Transcribe short audio files

Stay organized with collections Save and categorize content based on your preferences.

This page demonstrates how to transcribe a short audio file to text using synchronous speech recognition.

Synchronous speech recognition returns the recognized text for short audio (less than 60 seconds).

Audio content can be sent directly to Speech-to-Text from a local file, or Speech-to-Text can process audio content stored in a Google Cloud Storage bucket. See the quotas & limits page for limits on synchronous speech recognition requests.

For more information about recognizers and sending recognition requests, see the reference documentation.

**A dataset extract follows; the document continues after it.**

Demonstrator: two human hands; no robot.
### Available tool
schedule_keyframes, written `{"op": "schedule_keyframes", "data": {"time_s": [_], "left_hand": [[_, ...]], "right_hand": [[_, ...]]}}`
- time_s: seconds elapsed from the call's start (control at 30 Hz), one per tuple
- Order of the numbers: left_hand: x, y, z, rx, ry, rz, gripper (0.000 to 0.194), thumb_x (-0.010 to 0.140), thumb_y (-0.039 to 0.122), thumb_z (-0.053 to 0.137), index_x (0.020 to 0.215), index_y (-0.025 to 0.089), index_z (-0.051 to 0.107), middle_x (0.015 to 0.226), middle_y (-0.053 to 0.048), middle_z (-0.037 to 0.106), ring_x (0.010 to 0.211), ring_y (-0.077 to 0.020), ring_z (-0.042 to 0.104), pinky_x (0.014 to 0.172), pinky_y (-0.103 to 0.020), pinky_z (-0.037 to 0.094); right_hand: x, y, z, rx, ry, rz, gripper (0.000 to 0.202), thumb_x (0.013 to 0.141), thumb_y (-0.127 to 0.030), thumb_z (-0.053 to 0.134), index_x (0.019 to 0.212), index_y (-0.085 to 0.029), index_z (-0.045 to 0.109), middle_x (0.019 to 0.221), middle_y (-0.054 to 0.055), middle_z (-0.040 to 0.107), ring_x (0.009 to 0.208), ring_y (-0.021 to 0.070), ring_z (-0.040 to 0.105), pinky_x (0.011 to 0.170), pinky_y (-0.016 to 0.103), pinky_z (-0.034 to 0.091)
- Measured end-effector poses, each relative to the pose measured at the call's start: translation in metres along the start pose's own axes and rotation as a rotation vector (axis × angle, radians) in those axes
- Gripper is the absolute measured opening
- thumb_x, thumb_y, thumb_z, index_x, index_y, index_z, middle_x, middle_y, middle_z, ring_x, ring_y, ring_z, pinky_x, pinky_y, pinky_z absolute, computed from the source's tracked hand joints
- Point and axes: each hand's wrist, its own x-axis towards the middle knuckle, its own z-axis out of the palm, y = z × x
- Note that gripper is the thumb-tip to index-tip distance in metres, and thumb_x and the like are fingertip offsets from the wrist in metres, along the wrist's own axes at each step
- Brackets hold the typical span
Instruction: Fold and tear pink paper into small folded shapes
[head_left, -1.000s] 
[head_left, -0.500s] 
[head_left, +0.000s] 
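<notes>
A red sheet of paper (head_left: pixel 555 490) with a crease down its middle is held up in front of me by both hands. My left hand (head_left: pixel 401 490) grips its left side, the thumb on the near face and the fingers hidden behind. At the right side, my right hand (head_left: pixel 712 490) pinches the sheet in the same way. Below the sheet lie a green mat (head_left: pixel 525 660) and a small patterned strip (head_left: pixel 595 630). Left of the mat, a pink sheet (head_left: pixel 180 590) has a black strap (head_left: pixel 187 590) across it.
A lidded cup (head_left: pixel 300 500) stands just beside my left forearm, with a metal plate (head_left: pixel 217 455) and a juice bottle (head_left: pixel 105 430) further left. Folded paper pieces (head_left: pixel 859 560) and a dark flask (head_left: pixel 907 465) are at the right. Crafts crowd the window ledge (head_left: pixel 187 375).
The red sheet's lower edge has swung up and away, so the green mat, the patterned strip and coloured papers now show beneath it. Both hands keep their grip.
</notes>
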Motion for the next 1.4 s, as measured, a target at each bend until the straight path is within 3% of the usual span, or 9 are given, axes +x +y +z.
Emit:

Perform synchronous speech recognition on a local file

Here is an example of performing synchronous speech recognition on a local audio file:

Python

import io

from google.cloud.speech_v2 import SpeechClient
from google.cloud.speech_v2.types import cloud_speech


def transcribe_file_v2(project_id, recognizer_id, audio_file):
    # Instantiates a client
    client = SpeechClient()

    request = cloud_speech.CreateRecognizerRequest(
        parent=f"projects/{project_id}/locations/global",
        recognizer_id=recognizer_id,
        recognizer=cloud_speech.Recognizer(
            language_codes=["en-US"], model="latest_long"
        ),
    )

    # Creates a Recognizer
    operation = client.create_recognizer(request=request)
    recognizer = operation.result()

    # Reads a file as bytes
    with io.open(audio_file, "rb") as f:
        content = f.read()

    config = cloud_speech.RecognitionConfig(auto_decoding_config={})

    request = cloud_speech.RecognizeRequest(
        recognizer=recognizer.name, config=config, content=content
    )

    # Transcribes the audio into text
    response = client.recognize(request=request)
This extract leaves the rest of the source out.